A high likelihood of glaucoma has been reported in smokers with heavy and long duration of cigarette consumption, according to some case-controlled studies.9, 10, 11, 12 However, in population-based surveys, no consistent association between smoking and glaucoma has been found.13, 14, 15, 16, 17, 18, 19 Some studies have even reported that smoking is associated with a reduced risk of glaucoma.15, 20

Although a positive relationship between glaucoma and cigarette smoking is disputed by some researchers, extensive evidence of various detrimental physiological effects of cigarette smoking on our body exists in the literature.7 Many active compounds found in tobacco smoke are toxic to ocular tissues, affecting the eye through ischemic or oxidative mechanisms.21

Glaucoma is one of the leading causes of global blindness with the number of people affected projected to increase to 111.8 million in 2040.22 There are ~1 billion smokers in the world, or about 13.5% of the world’s population.23 Even if smoking is only associated with a small increase of odds of glaucoma development or in a subtype of glaucoma patients, an alteration of cigarette-smoking behavior may have a significant impact globally.

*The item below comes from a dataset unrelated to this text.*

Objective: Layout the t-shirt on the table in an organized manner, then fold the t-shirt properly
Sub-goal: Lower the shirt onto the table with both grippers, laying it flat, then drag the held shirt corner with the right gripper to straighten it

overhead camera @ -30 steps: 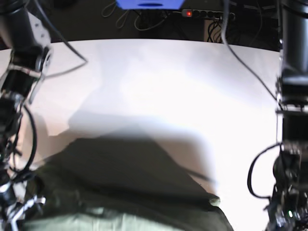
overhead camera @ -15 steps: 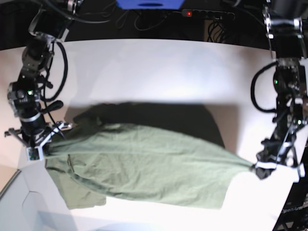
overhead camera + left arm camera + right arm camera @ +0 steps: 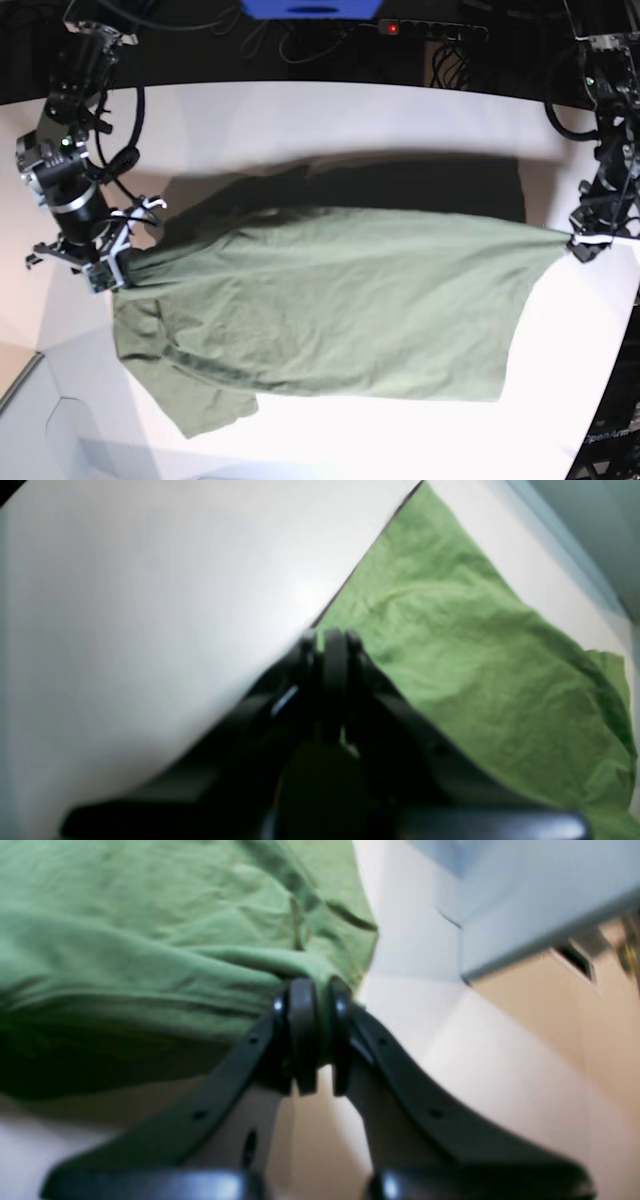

To better study the relationship between cigarette smoking and glaucoma, a large and representative sample or population is required. The National Health and Nutrition Examination Survey (NHANES) is an annual survey conducted by the National Center for Health Statistics (NCHS), the Centers for Disease Control and Prevention (CDC). The survey measures health and nutritional status in the general U.S. civilian, non-institutionalized population. The survey draws from a broad and diverse population in the U.S. and is unique in combining interviews, physical examinations, and laboratory tests. The purpose of this study is to evaluate the association between smoking and glaucoma in participants of the U.S. NHANES.

Subjects and methods

This study is a retrospective, cross-sectional study based on the 2005–2006 and 2007–2008 U.S. NHANES databases. These two cycles of the survey were chosen in particular, because the examinations included perimetric testing and optic disc photographs, which can be used to assess the diagnosis of glaucoma. Data accumulation was performed by the NCHS with approval from the NCHS Research Ethics Review Board.24 Data from NHANES are publicly available without participant's identifiable data included, so this study received exemption from the Institutional Review Board of the University of California, Los Angeles, USA.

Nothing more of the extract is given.